Note that the following file will output class mygrammar
instead of class mygrammarParser
.
所以,现在我们要实现一个假的词法分析器。
我个人用下面的伪代码:
So now we want to implement a "fake" lexer. I personally used the following pseudo-code:
TokenQueue q = new TokenQueue();
//Do normal lexer stuff and output to q
CommonTokenStream cts = new CommonTokenStream(q);
mygrammar g = new mygrammar(cts);
g.document();
最后,我们需要定义 TokenQueue
。 TokenQueue
不是绝对必要的,但我用了方便。
它应该有方法来接收词法分析器令牌和方法,以输出ANTLR的令牌。因此,如果不使用ANTLR的本地令牌一个人来实现转换到ANTLR的令牌的方法。
此外, TokenQueue
必须实施 ITokenSource
。
Finally, we need to define TokenQueue
. TokenQueue
is not strictly necessary but I used it for convenience.
It should have methods to receive the lexer tokens, and methods to output Antlr tokens. So if not using Antlr native tokens one has to implement a convert-to-Antlr-token method.
Also, TokenQueue
must implement ITokenSource
.
请注意,它正确设置标记变量是非常重要的。
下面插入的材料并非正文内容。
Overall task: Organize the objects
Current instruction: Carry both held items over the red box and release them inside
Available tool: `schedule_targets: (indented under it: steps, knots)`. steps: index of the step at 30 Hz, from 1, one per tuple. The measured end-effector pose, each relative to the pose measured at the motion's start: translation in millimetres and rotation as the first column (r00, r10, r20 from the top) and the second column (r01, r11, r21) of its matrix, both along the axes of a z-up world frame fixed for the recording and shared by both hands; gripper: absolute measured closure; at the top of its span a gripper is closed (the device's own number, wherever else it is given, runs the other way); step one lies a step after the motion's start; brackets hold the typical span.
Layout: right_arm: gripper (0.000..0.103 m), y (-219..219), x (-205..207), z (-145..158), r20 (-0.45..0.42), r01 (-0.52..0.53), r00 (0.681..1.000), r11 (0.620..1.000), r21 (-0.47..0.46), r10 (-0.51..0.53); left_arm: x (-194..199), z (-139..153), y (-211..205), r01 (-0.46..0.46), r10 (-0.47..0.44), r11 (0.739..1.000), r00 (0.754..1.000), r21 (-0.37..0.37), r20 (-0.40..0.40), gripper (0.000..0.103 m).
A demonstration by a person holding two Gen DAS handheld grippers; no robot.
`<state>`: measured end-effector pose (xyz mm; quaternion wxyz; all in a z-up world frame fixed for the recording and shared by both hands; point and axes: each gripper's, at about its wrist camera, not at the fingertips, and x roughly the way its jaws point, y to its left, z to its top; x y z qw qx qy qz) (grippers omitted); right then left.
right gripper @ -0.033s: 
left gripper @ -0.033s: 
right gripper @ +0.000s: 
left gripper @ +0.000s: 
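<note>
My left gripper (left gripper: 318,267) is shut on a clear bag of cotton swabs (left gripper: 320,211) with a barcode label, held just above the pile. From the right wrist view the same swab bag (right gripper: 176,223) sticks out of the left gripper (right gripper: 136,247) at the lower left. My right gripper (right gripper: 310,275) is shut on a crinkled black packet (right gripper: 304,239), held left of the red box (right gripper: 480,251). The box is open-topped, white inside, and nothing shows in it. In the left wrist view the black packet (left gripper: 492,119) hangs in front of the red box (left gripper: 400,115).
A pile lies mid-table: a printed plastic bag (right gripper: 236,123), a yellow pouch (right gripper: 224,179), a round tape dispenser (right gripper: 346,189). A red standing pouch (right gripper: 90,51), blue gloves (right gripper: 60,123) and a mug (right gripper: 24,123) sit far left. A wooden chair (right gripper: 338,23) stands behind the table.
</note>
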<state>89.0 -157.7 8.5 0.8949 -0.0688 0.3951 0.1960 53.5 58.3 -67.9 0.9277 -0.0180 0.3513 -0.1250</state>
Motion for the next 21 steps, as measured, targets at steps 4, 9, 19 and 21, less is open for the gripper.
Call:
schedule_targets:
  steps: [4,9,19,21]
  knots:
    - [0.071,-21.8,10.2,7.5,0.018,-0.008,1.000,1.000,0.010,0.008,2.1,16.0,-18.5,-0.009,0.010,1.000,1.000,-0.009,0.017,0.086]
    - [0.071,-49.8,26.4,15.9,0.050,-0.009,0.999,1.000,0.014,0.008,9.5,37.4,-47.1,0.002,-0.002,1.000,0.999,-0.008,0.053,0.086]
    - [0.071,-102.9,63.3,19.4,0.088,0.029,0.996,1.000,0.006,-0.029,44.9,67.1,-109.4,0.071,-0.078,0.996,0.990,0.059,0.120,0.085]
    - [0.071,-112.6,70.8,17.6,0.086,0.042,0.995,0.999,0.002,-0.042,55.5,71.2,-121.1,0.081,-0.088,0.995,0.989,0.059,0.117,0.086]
最初,我有一些问题,因为我当时错估 CharPositionInLine
。如果这些变量设置不正确,则该分析器可能会失败。
此外,正常的渠道(不是隐藏)为0。
Be aware that it is very important to correctly set the token variables. Initially, I had some problems because I was miscalculating CharPositionInLine
. If these variables are incorrectly set, then the parser may fail.
Also, the normal channel(not hidden) is 0.
这似乎是为我工作至今。我希望其他人发现它有用。
我提供反馈意见。特别是,如果你找到一个更好的办法来解决这个问题,随意张贴一个单独的答复。
This seems to be working for me so far. I hope others find it useful as well. I'm open to feedback. In particular, if you find a better way to solve this problem, feel free to post a separate reply.
这篇关于ANTLR分析器具有手动词法分析器的文章就介绍到这了,希望我们推荐的答案对大家有所帮助,也希望大家多多支持IT屋!